Another way to look at insider trading is buying or selling securities when you have information that can impact your decision on whether to buy or sell said security. It doesn’t matter what kind of stock (i.e. stock, option, mutual, common, preferred) you trade with, either. Trading any kind of stock with insider information is still illegal.

Information about the stock but which doesn’t necessarily impact your decision to buy or sell is not considered a component of insider trading.

However, insider trading doesn’t necessarily occur when a trader themselves provides information to another trader. Information that comes from an outside source, like an employee of a company, can also be given to a trader for the purpose of insider trading.

What is an insider? An insider is anyone who can access and provide valuable nonpublic information about a company or the ownership of stock (i.e. officers, directors, employees) and anyone who owns 10% of the company. A stockbroker who makes the trade isn’t necessarily an insider, but can still benefit from insider information.

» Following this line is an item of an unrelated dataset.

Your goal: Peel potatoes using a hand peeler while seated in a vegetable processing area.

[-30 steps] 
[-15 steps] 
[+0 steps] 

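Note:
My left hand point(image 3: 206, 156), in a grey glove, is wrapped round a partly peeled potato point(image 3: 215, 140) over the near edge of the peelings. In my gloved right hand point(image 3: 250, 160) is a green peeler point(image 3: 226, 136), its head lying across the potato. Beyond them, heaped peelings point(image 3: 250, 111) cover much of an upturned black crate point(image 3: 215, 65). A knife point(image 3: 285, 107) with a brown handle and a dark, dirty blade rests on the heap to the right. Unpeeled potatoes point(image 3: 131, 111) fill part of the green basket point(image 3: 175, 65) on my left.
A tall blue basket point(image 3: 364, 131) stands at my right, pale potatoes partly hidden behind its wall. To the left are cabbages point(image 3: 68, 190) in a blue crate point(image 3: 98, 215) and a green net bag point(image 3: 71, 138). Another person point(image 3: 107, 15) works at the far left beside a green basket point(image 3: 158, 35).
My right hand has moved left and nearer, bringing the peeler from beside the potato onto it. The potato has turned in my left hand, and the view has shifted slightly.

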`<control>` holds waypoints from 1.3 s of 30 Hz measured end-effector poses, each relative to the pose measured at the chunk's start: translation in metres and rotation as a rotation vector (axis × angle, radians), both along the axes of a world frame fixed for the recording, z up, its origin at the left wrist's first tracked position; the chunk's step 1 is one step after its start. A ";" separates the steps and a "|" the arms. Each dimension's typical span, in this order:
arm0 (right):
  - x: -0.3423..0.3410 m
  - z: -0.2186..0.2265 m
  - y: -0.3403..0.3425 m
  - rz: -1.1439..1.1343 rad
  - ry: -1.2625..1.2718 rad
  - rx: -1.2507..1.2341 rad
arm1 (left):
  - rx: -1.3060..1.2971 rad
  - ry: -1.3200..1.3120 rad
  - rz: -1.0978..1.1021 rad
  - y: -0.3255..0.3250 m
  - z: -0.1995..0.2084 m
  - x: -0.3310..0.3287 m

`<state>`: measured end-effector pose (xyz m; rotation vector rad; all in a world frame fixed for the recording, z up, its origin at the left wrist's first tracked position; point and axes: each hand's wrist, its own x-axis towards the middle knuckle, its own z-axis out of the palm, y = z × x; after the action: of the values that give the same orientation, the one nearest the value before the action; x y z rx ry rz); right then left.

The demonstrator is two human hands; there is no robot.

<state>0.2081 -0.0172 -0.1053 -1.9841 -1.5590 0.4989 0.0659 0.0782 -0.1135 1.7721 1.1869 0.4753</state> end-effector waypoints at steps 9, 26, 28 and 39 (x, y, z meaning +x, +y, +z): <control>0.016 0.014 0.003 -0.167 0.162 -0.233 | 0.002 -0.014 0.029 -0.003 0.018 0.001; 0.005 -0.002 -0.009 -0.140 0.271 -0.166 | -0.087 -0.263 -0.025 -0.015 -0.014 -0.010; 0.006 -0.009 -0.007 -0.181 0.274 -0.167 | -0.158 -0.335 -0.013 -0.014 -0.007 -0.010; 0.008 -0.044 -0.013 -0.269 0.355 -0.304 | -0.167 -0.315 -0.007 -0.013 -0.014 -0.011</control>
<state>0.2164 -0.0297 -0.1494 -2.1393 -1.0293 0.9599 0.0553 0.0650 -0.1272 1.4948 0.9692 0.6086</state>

This allows insiders to buy or sell shares, although those trades have to be registered with the SEC for fairness purposes. This is why you see headlines about CEOs buying back company shares or employees buying stock in their own companies.

Why is Insider Trading Illegal?

Originally, insider trading wasn’t illegal; the Supreme Court ruled it as one of the benefits of being an executive of a publicly-traded company. It only became banned in the 1920s when it became clear that insider trading afforded too many advantages to those already in power and created an unfair marketplace.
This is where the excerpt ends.